AI supported Data categorization

This module performs an iterative, multi-step AI-based transaction categorization workflow for financial data. It automates the process of categorizing transactions using a series of external Python scripts and manages the merging of results across multiple iterations.

Overview

The workflow consists of the following main steps:

  1. Setup and Configuration

    • Defines paths for scripts, inputs, and outputs.

    • Sets constants such as the maximum number of iterations.

  2. Iterative Categorization Loop

    • Iterates up to MAX_ITERATIONS:

    • Runs the AI categorization script (GenCat.py) on the current set of transactions (starting with all, then only uncategorized).

    • Cleans the AI output using clean_ai_categorisation.py.

    • Evaluates the cleaned output with gen_cat_eval.py to identify which transactions remain uncategorized or are inconsistently categorized.

    • Checks for completion or progress:

    • If all transactions are categorized, or if no further progress is made, the loop stops.

    • Otherwise, the next iteration uses only the remaining uncategorized transactions as input.

  3. Result Merging

    • After the loop, the script merges all intermediate JSON results (from each iteration) into consolidated files for:

    • All categorized transactions

    • All uncategorized transactions

    • All inconsistently categorized transactions

    • Merged category/keyword mappings

  4. Helper Functions

    • Includes utilities for running scripts, counting uncategorized transactions, merging JSON files, and saving merged results.

Description of image

Iterative AI-based categorization workflow

Submodules

scripts/GenCat.py module

GenCat.py

This script uses AI or rule-based logic to categorize financial transactions based on their textual descriptions.
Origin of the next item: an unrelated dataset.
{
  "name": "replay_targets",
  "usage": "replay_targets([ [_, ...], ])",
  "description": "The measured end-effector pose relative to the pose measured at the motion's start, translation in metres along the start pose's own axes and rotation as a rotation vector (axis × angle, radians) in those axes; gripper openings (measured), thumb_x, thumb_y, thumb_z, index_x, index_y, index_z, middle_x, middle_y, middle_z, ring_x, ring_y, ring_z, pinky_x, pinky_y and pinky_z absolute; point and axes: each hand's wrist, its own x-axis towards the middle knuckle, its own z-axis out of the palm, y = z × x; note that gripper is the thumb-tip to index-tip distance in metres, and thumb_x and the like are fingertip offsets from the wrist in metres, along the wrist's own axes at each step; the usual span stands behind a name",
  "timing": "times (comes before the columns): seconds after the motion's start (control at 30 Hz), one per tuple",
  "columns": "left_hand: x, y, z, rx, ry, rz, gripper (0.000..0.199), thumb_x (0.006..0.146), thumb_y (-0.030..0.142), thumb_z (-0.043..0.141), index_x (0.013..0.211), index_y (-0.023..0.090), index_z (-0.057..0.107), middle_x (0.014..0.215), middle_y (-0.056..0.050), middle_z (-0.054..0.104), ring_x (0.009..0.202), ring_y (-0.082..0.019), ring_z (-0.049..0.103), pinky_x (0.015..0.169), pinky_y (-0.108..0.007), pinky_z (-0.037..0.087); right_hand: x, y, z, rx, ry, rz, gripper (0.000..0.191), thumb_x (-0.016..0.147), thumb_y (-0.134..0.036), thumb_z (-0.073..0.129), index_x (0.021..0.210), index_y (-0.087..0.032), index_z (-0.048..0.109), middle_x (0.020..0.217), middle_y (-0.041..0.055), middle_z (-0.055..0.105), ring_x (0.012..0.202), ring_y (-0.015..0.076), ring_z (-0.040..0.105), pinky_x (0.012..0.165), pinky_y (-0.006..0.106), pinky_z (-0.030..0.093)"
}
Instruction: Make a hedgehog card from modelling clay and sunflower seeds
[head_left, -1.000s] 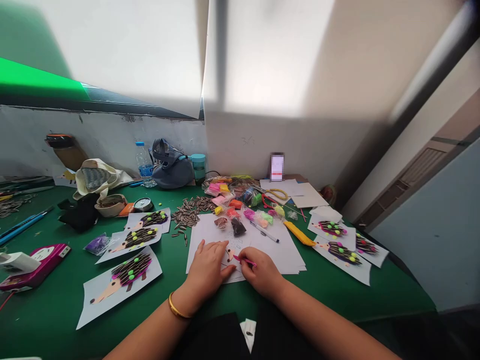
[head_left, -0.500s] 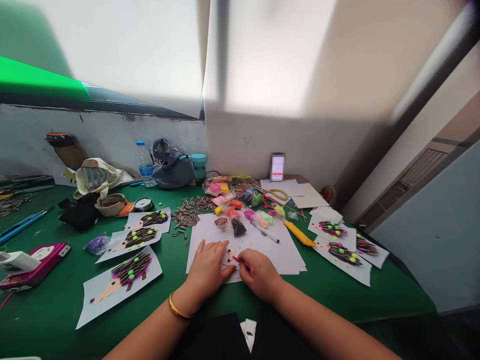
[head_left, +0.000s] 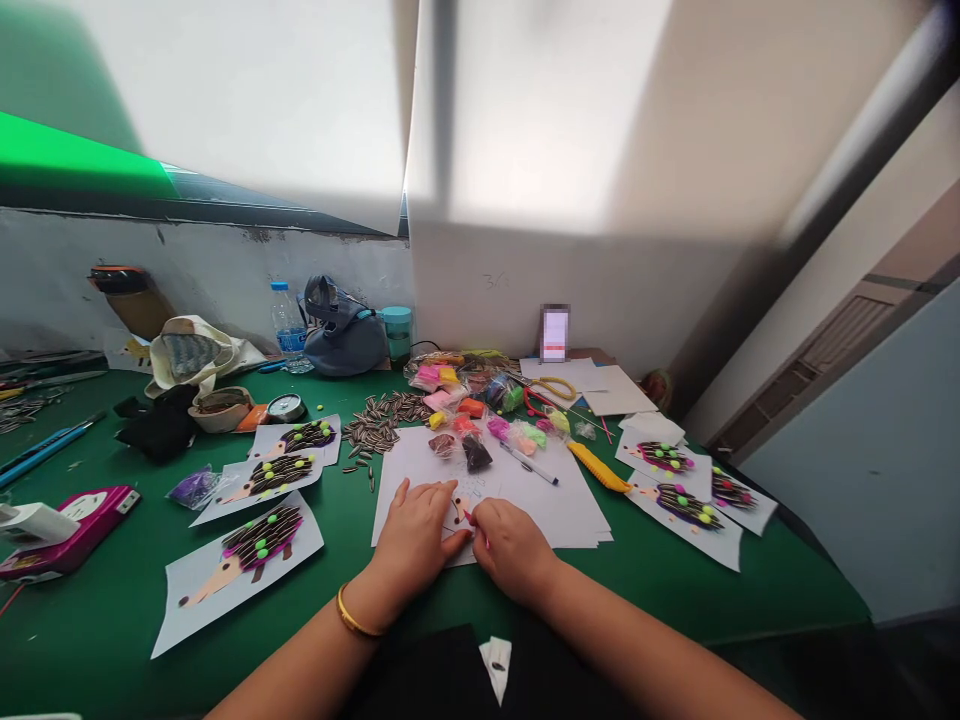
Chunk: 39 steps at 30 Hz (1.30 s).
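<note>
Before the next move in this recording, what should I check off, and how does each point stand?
1. Left hand resting on the paper sheets: ok.
2. Right hand gripping the pink tool: ok.
3. Tool tip touching the peach-coloured piece: cannot tell, too small to see.
4. Pen and black packet off the paper: not ok, both lie on it.
5. Yellow cutter apart from both hands: ok.

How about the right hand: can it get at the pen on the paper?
Probably yes: only bare paper seems to lie between the right hand and the pen, though the hand holds a pink tool that may need setting down.
</note>
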Motion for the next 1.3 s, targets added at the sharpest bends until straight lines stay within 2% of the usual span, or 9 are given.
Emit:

It reads input transactions, applies categorization logic, and outputs categorized results for further processing.

Typical usage:

python GenCat.py input.json output.json

class 07_AI_categorisation.scripts.GenCat.GenAICat(*, Category: str, Keywords: list[~07_AI_categorisation.scripts.GenCat.KeywordEntry])

Bases: BaseModel

GenAICat represents a generic AI-generated category with associated keywords.

Category

The name of the category.

Type:

str

Keywords

A list of keywords relevant to the category.

Type:

list[str]

Category: str
Keywords: list[~07_AI_categorisation.scripts.GenCat.KeywordEntry]
model_config: ClassVar[ConfigDict] = {}

Configuration for the model, should be a dictionary conforming to [ConfigDict][pydantic.config.ConfigDict].

class 07_AI_categorisation.scripts.GenCat.KeywordEntry(*, keyword: str, reasoning: str, confidence: float)

Bases: BaseModel

Represents a keyword entry with associated reasoning and confidence score.

keyword

The keyword for categorization.

Type:

str

reasoning

Explanation for why the keyword is relevant.

Type:

str

confidence

Confidence score for the keyword.

Type:

float

confidence: float
keyword: str
model_config: ClassVar[ConfigDict] = {}

Configuration for the model, should be a dictionary conforming to [ConfigDict][pydantic.config.ConfigDict].

reasoning: str
07_AI_categorisation.scripts.GenCat.is_valid_json(text)

Checks if the provided text is a valid JSON string.

Parameters:

text (str) – The string to be checked for valid JSON format.

Returns:

True if the text is valid JSON, False otherwise.

Return type:

bool

07_AI_categorisation.scripts.GenCat.main()

Main function to categorize transactions using AI. Reads the prompt and transaction data, sends it to the AI model, and saves the response.

scripts/gen_cat_eval.py module

gen_cat_eval.py

This script evaluates the results of AI-based transaction categorization. It loads transactions and AI-generated category mappings, matches transactions to categories using keywords, identifies uncategorized and inconsistently categorized transactions, and generates summary statistics and visualizations.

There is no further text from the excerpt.